Pinckney, Eliza

views updated May 21 2018

Eliza Pinckney

American business pioneer Eliza Pinckney (1722–1793) single-handedly launched the indigo industry in pre-Revolutionary era South Carolina. Determined to make the highly prized tropical crop flourish in the Carolina soil, Pinckney carried out several experimental plantings in the early 1740s. These plantings finally yielded enough new seeds to make the plant, used in the textile industry for its distinctive a deep-blue dye, a viable crop in the region. Within a decade, South Carolina planters were exporting thousands of pounds of it annually, and the crop became a staple of the Southern economy.

Educated in England

Pinckney was born on December 28, 1722, in Antigua, one of the islands of the West Indies then under British control. Her father, George Lucas, was a British Army lieutenant-colonel and lieutenant governor of Antigua. Little is known about Pinckney's mother, save for the fact that her health worsened as her daughter entered her teens. Pinckney's father encouraged her to read and cultivate her mind. She was even sent to school in England, a rather unusual advantage for a young woman of her social standing, in her era, when learning was considered irrelevant to a woman's future role as wife and mother.

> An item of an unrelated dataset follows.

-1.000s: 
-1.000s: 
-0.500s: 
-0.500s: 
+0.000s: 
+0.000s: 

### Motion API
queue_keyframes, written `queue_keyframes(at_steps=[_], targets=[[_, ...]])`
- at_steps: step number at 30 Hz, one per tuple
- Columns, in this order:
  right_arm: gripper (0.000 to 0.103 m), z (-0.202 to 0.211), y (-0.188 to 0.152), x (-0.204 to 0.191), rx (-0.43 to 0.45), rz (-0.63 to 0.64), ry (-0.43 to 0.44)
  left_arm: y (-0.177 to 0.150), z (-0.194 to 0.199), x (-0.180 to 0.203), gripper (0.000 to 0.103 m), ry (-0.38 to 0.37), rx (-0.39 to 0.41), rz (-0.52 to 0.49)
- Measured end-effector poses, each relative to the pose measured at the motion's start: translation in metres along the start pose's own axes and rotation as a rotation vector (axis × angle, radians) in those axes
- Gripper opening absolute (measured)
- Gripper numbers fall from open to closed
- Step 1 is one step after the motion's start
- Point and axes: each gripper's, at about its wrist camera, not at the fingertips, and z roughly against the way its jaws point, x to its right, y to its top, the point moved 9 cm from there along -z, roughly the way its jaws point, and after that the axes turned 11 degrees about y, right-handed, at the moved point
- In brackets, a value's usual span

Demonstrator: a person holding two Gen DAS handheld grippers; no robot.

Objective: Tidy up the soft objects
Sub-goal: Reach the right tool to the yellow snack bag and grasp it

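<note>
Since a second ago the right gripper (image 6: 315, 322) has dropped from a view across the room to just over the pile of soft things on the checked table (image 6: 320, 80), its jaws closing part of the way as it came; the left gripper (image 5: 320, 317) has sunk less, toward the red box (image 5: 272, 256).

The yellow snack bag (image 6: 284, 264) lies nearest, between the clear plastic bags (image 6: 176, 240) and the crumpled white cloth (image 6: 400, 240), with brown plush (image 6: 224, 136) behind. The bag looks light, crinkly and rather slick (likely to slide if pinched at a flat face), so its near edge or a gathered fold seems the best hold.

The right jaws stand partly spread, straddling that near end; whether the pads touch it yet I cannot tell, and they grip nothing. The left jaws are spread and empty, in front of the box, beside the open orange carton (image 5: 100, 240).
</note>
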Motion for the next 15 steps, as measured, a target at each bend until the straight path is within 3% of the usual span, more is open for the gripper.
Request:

The Lucas family relocated from Antigua to South Carolina in 1738, the year Pinckney turned 14 years old. It was thought that the climate would prove more beneficial to her mother's health, and the family settled at a plantation that had been left to them by Pinckney's grandfather. The plantation was called "Wappoo" because of its proximity to Wappo Creek, it was also near Charleston, a bustling coastal city in the British North American colonies that was known as Charlestown at the time. But Pinckney's father was recalled to Antigua around 1739 when a conflict erupted between England and Spain called the War of Jenkins' Ear, and because his two sons were away at school in England, George Lucas left his capable teenage daughter in charge of not just Wappoo but two other agricultural properties.


A Head for Business

Seventeen was the age when a young Charleston woman of the landowning class prepared for impending marriage, and Pinckney participated in the round of teas and dances that made up the city's social scene. Yet she also spent hours studying books from her father's library with the goal of improving her knowledge of botany and the business of agriculture. She served as tutor for her younger sister, and also taught two young women slaves to read so that they could teach in a small school on the estate she had set up for the slaves' children. In May of 1740, Pinckney wrote a letter to a Mrs. Boddicott, in which she cautioned her reader not to consider her estate-management job "too burthensom to a girl at my early time of life, give me leave to answer you: I assure you I think myself happy that I can be useful to so good a father, and by rising very early I find I can go through much business," according to the Dictionary of American History.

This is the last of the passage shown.